IMHO the time to identify folks that can be trusted after SHTF is before SHTF. after SHTF, ain’t nobody gonna know about my preps, and we will have immediate security needs (living in suburbia), so I need to know who we can trust to potentially combine households, or count on should looters come to my door. Our group has comms, full kit, and a plan for various situations and security threats. Again, that’s my situation, and I get some people might have it different, living in more rural areas. 

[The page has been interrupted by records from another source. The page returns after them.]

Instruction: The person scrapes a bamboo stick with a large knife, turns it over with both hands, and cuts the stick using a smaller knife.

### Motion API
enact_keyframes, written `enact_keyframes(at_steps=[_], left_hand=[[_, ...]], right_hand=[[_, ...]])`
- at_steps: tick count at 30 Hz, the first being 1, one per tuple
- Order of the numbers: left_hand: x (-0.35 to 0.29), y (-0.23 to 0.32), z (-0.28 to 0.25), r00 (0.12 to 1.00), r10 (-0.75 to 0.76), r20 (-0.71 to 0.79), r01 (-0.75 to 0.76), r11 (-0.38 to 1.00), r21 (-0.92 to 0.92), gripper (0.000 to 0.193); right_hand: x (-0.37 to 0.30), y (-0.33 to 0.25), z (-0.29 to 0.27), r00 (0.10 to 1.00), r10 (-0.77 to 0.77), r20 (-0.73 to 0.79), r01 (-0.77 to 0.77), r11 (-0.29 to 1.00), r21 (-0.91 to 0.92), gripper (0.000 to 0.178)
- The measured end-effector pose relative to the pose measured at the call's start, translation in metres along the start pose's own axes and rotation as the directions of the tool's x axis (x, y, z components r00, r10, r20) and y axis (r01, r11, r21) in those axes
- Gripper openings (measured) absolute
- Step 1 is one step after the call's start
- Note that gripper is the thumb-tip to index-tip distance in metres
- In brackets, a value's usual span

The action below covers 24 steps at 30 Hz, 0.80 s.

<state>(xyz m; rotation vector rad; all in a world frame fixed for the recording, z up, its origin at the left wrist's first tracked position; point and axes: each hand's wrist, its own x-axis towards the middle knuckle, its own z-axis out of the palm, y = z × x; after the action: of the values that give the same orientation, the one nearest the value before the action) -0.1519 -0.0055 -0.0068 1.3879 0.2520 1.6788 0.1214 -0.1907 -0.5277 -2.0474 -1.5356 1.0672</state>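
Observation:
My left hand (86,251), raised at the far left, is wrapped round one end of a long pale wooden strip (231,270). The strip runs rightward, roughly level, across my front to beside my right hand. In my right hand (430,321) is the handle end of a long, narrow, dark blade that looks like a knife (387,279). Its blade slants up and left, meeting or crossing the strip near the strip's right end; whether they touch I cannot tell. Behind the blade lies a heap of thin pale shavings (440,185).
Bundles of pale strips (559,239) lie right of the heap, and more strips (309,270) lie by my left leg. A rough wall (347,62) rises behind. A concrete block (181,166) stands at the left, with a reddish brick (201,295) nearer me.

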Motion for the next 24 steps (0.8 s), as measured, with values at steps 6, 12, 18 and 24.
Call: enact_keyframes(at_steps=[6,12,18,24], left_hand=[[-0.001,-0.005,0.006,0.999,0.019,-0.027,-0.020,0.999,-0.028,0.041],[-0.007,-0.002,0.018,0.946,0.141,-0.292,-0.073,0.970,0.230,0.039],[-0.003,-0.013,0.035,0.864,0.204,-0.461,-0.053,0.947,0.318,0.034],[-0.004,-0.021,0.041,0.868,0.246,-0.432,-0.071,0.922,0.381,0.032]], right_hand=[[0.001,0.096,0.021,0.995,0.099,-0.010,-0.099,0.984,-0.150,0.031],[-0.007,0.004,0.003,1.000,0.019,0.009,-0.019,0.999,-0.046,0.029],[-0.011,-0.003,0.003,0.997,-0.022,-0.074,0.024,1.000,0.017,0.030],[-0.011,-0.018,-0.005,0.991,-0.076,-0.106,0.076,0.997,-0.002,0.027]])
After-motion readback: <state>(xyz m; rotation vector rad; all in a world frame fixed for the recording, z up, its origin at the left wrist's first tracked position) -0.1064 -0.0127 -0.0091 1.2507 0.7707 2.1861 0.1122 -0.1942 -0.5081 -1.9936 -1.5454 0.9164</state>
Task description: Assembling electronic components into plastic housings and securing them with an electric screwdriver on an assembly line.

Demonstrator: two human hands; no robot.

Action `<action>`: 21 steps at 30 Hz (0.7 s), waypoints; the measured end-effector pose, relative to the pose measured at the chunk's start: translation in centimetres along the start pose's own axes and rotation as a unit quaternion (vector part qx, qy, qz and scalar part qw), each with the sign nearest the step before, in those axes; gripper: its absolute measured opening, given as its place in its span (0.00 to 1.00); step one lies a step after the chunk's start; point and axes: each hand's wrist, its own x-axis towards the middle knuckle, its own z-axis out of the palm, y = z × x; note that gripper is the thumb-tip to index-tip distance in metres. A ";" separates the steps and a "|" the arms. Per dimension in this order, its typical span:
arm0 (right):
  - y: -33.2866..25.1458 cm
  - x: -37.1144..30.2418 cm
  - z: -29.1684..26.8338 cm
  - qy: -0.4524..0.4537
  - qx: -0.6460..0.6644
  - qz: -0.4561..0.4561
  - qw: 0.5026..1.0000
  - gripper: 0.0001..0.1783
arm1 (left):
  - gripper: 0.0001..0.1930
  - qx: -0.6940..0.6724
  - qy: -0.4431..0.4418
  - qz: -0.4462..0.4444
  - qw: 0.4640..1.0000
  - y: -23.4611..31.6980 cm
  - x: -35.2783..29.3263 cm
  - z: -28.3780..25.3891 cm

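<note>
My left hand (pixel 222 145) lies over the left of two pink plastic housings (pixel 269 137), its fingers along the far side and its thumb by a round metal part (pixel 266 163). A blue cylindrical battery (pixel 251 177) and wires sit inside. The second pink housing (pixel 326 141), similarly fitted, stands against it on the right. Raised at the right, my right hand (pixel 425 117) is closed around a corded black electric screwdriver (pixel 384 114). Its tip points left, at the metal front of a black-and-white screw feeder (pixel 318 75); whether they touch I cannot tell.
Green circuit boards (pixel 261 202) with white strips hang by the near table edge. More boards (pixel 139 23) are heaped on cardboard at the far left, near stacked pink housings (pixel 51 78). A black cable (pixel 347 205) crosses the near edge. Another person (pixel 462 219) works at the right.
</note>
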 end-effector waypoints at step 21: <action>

imho the two most overlooked preps are security and a network. You can have all the preps in the world, but unless you have the means to protect those preps, you won’t have them for long. A network is an important step in security (safety in numbers). one family will find it hard provide a 24/7 watch. And living remote is definitely a big security measure I think, but eventually people can find you. Remote isn’t a sure thing. I feel like life (survival) is just going to be easier with more people. 

but ya, if I were serious about prepping, I’d find a nice remote off grid cabin to live full time.. but unfortunately that’s not in the cards for any of our group, so we make the best of our situations (until it gets hairy in the burbs and we’re forced to BO to one of our remote cabins). We live about as far away from “work in the city” as possible, in a nice neighborhood (community) that is good for the kids.


----------



## Trihonda (Aug 24, 2020)

I love John Lovell. Like me, he’s security minded, and trying to figure the rest out. I dont have all the answers, for sure. But I couldn’t agree more with John’s assessment of a network.


----------



## Megamom134 (Jan 30, 2021)

I actually would love to have a like minded group of people in town and I do encourage everyone to prep for at least a 3 month supply which is easier to approach since the grid went down in Texas, people are more open, I don't go into detail but just what if that happened here type stuff. And tornado season is starting. The fasted recorded tornado on record was only about 40 miles from here. I tell them to read FEMA's recommendations. I would feel better with a group since we are older, but still can contribute, we are basically healthy, just closer to the grave then we used to be.


----------



## Back Pack Hack (Sep 15, 2016)

I tried last year to have a group meeting of people I _KNOW_ are preppers. It never materialized. Even after planning four months in advance, everyone came up with the most stupid reasons. Everything from "Oh, I forgot.... that's the Saturday my daughter's getting married." to "I can't... that's the day I clean the lint out of my navel."


----------



## Slippy (Nov 14, 2013)

Megamom134 said:


> My closest neighbor, although a good neighbor since he keeps to himself but will help out when needed has 2 daughters that both weigh over 250 each.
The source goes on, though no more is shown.